_TASK DETAILS_
Using the listing below, print exactly everything from the line with "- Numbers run" down to the line with "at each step", both included, and nothing more.

= = = = =

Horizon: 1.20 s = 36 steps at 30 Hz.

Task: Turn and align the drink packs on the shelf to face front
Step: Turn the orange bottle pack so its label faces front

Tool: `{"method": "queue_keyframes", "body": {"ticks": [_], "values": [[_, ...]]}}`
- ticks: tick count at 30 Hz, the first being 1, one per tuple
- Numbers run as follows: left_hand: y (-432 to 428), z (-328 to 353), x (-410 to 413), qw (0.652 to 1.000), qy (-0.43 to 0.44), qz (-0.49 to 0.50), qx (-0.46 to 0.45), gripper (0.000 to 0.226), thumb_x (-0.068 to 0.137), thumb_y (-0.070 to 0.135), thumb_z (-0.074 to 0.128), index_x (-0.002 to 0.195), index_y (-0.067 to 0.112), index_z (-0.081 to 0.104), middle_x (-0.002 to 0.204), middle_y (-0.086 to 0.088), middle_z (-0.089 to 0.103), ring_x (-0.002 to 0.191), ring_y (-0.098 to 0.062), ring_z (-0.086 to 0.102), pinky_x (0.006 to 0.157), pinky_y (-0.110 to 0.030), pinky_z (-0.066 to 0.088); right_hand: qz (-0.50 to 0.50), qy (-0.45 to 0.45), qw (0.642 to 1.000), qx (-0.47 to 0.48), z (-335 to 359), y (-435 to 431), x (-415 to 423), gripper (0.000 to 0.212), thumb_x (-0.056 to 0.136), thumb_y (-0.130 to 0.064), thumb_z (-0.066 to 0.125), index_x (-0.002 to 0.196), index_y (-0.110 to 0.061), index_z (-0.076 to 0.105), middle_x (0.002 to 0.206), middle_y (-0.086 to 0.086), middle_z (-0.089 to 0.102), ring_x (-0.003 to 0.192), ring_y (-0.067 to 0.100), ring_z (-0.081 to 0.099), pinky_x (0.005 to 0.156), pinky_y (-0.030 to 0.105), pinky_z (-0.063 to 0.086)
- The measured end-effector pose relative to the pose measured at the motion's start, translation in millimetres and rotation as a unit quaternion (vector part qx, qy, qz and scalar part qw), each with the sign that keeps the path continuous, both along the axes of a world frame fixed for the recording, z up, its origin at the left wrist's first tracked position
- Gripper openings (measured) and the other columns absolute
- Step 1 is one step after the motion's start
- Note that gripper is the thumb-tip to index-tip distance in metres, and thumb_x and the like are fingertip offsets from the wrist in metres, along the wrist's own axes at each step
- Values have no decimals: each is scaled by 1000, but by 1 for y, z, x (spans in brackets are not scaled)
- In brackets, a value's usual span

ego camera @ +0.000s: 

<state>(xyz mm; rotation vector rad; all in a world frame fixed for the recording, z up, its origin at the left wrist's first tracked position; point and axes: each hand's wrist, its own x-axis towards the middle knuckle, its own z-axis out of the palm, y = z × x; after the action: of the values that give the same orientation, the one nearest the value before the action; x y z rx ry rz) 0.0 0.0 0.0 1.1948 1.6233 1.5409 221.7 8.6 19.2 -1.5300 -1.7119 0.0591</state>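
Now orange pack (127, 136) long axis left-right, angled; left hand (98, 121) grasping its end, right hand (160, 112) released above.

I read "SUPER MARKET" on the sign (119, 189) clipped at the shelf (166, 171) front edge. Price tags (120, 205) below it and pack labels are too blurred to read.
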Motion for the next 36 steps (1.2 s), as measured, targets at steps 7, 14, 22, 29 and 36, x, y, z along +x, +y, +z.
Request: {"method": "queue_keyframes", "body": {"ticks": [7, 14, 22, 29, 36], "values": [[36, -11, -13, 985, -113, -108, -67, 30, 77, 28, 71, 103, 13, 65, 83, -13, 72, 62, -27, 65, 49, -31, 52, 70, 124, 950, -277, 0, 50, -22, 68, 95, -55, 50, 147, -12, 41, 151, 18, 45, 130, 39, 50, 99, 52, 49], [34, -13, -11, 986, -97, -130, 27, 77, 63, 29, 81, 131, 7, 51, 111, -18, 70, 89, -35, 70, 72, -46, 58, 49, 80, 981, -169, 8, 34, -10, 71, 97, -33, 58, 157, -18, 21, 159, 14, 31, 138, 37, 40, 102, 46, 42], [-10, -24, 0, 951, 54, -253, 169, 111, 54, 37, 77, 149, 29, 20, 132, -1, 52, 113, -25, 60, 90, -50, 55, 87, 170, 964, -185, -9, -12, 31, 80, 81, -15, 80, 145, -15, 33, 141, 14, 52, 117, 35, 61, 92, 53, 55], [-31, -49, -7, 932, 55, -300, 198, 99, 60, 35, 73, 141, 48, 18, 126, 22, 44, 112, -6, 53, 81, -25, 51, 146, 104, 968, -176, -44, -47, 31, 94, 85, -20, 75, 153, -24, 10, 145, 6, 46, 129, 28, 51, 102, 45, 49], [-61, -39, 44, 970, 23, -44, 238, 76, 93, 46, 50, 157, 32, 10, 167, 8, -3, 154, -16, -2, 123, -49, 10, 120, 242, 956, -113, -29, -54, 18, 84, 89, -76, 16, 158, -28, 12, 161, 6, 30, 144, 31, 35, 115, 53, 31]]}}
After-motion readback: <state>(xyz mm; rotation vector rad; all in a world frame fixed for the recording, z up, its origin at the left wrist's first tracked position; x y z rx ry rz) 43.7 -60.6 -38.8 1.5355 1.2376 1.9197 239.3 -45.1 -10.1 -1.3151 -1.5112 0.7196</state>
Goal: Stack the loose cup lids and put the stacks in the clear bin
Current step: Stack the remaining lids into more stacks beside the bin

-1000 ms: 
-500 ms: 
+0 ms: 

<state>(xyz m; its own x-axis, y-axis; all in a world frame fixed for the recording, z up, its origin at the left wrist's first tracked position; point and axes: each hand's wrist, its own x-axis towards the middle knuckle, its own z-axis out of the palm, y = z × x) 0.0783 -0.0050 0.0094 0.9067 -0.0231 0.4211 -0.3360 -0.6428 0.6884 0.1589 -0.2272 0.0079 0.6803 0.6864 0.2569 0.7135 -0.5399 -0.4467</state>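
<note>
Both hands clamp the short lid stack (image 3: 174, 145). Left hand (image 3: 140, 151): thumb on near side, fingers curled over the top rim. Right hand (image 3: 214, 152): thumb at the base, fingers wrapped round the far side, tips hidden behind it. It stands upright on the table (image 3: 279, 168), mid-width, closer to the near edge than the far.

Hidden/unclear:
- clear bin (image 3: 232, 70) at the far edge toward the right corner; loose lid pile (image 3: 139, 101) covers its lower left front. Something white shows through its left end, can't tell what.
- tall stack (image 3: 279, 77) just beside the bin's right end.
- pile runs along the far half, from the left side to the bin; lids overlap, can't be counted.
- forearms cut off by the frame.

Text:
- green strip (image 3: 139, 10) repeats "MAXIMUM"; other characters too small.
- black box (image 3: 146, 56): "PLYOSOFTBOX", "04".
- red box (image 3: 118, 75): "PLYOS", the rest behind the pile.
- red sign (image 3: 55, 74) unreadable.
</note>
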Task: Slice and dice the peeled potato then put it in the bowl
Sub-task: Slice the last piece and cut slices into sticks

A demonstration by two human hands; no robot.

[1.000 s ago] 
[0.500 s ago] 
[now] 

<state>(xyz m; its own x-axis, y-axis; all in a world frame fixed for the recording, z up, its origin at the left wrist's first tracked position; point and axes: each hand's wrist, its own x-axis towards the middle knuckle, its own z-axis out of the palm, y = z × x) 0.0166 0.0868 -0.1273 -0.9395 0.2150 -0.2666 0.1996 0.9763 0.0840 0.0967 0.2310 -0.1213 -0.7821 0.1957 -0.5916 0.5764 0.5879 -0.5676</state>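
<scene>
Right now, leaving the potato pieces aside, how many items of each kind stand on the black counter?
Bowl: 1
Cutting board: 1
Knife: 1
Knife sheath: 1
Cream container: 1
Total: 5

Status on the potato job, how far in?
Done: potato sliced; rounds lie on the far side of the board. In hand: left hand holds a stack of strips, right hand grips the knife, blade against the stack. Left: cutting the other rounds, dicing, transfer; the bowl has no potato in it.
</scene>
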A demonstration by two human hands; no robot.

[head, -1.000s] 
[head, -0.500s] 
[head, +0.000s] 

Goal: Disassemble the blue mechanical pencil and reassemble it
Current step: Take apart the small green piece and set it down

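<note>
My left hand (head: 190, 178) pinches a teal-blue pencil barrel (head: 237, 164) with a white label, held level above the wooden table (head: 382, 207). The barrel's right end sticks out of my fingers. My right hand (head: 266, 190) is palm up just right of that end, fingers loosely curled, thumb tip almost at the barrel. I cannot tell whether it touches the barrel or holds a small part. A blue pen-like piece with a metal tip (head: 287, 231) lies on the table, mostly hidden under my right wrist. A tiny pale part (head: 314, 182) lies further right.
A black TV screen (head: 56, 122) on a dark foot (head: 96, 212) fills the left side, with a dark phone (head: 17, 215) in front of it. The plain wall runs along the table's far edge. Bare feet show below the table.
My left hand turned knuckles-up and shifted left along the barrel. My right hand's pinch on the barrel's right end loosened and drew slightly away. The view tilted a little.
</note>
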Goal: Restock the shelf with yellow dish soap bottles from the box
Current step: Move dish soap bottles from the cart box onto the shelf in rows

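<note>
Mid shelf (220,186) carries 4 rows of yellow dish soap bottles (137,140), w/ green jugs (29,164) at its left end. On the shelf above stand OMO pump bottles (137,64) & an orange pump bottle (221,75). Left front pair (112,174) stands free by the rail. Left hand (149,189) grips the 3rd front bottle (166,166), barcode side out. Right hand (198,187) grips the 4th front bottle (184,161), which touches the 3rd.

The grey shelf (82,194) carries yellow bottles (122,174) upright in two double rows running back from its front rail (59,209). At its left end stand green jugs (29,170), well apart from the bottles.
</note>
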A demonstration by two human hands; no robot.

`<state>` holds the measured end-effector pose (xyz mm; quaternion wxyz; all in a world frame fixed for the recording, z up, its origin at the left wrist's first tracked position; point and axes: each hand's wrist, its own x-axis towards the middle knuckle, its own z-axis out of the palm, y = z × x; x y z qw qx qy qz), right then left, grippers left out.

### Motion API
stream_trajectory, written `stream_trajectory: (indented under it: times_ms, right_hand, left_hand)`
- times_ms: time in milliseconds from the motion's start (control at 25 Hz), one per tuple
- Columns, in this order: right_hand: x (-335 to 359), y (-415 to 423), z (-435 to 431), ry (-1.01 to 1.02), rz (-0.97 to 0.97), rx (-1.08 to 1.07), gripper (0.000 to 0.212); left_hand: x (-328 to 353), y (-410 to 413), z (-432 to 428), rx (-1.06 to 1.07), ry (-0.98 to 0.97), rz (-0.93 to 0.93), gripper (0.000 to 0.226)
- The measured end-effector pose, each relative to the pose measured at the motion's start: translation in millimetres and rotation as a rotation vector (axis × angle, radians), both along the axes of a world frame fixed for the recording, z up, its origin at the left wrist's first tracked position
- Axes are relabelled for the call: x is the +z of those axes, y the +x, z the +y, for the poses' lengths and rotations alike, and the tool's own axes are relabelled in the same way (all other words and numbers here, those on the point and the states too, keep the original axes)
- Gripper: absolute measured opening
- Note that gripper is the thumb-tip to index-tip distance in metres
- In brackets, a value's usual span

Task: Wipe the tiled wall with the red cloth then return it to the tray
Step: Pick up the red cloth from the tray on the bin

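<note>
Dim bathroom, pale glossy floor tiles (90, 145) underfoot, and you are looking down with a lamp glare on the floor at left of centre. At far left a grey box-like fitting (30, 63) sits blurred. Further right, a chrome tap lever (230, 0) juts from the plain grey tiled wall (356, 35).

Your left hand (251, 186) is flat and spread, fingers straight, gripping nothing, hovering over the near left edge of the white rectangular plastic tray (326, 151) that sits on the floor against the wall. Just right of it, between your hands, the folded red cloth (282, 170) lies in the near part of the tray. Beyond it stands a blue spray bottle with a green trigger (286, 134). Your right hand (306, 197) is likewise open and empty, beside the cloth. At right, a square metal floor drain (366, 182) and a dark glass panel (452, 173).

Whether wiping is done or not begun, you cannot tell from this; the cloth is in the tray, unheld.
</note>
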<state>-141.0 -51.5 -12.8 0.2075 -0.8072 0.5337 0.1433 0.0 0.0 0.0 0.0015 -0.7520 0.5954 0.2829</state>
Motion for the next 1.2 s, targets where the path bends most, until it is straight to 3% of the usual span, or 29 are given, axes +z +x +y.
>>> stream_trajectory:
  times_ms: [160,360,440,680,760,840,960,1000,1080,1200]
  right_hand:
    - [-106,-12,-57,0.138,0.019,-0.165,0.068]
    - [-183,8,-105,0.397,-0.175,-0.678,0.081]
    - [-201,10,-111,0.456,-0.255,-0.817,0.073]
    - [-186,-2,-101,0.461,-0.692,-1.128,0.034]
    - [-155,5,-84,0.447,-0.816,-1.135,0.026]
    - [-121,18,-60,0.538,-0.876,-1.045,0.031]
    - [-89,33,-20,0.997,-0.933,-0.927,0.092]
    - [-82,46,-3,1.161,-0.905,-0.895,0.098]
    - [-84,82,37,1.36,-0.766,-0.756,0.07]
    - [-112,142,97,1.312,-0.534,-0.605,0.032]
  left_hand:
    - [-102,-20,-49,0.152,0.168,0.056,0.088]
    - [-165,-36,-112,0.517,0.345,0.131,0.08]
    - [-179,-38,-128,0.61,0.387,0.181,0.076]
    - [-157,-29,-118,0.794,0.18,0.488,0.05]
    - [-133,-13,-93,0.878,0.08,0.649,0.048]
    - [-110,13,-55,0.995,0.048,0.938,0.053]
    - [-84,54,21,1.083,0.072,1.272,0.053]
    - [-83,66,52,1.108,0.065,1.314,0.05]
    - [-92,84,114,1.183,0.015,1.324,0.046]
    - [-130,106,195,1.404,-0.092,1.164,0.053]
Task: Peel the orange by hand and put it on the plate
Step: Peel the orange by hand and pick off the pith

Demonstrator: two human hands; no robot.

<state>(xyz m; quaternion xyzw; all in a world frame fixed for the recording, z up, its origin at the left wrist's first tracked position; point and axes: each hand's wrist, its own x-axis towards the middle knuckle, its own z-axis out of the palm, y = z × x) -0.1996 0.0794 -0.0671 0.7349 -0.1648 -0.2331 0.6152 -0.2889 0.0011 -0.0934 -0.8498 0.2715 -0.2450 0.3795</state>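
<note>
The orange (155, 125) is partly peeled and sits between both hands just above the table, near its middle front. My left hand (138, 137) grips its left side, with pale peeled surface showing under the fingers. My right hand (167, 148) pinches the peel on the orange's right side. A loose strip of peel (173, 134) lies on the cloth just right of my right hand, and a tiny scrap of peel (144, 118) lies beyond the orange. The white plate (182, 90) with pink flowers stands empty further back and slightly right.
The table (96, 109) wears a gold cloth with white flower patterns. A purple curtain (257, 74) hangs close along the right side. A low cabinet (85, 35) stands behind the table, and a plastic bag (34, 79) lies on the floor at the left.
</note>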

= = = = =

_FINAL ANSWER_
- Numbers run as follows: left_hand: y (-432 to 428), z (-328 to 353), x (-410 to 413), qw (0.652 to 1.000), qy (-0.43 to 0.44), qz (-0.49 to 0.50), qx (-0.46 to 0.45), gripper (0.000 to 0.226), thumb_x (-0.068 to 0.137), thumb_y (-0.070 to 0.135), thumb_z (-0.074 to 0.128), index_x (-0.002 to 0.195), index_y (-0.067 to 0.112), index_z (-0.081 to 0.104), middle_x (-0.002 to 0.204), middle_y (-0.086 to 0.088), middle_z (-0.089 to 0.103), ring_x (-0.002 to 0.191), ring_y (-0.098 to 0.062), ring_z (-0.086 to 0.102), pinky_x (0.006 to 0.157), pinky_y (-0.110 to 0.030), pinky_z (-0.066 to 0.088); right_hand: qz (-0.50 to 0.50), qy (-0.45 to 0.45), qw (0.642 to 1.000), qx (-0.47 to 0.48), z (-335 to 359), y (-435 to 431), x (-415 to 423), gripper (0.000 to 0.212), thumb_x (-0.056 to 0.136), thumb_y (-0.130 to 0.064), thumb_z (-0.066 to 0.125), index_x (-0.002 to 0.196), index_y (-0.110 to 0.061), index_z (-0.076 to 0.105), middle_x (0.002 to 0.206), middle_y (-0.086 to 0.086), middle_z (-0.089 to 0.102), ring_x (-0.003 to 0.192), ring_y (-0.067 to 0.100), ring_z (-0.081 to 0.099), pinky_x (0.005 to 0.156), pinky_y (-0.030 to 0.105), pinky_z (-0.063 to 0.086)
- The measured end-effector pose relative to the pose measured at the motion's start, translation in millimetres and rotation as a unit quaternion (vector part qx, qy, qz and scalar part qw), each with the sign that keeps the path continuous, both along the axes of a world frame fixed for the recording, z up, its origin at the left wrist's first tracked position
- Gripper openings (measured) and the other columns absolute
- Step 1 is one step after the motion's start
- Note that gripper is the thumb-tip to index-tip distance in metres, and thumb_x and the like are fingertip offsets from the wrist in metres, along the wrist's own axes at each step

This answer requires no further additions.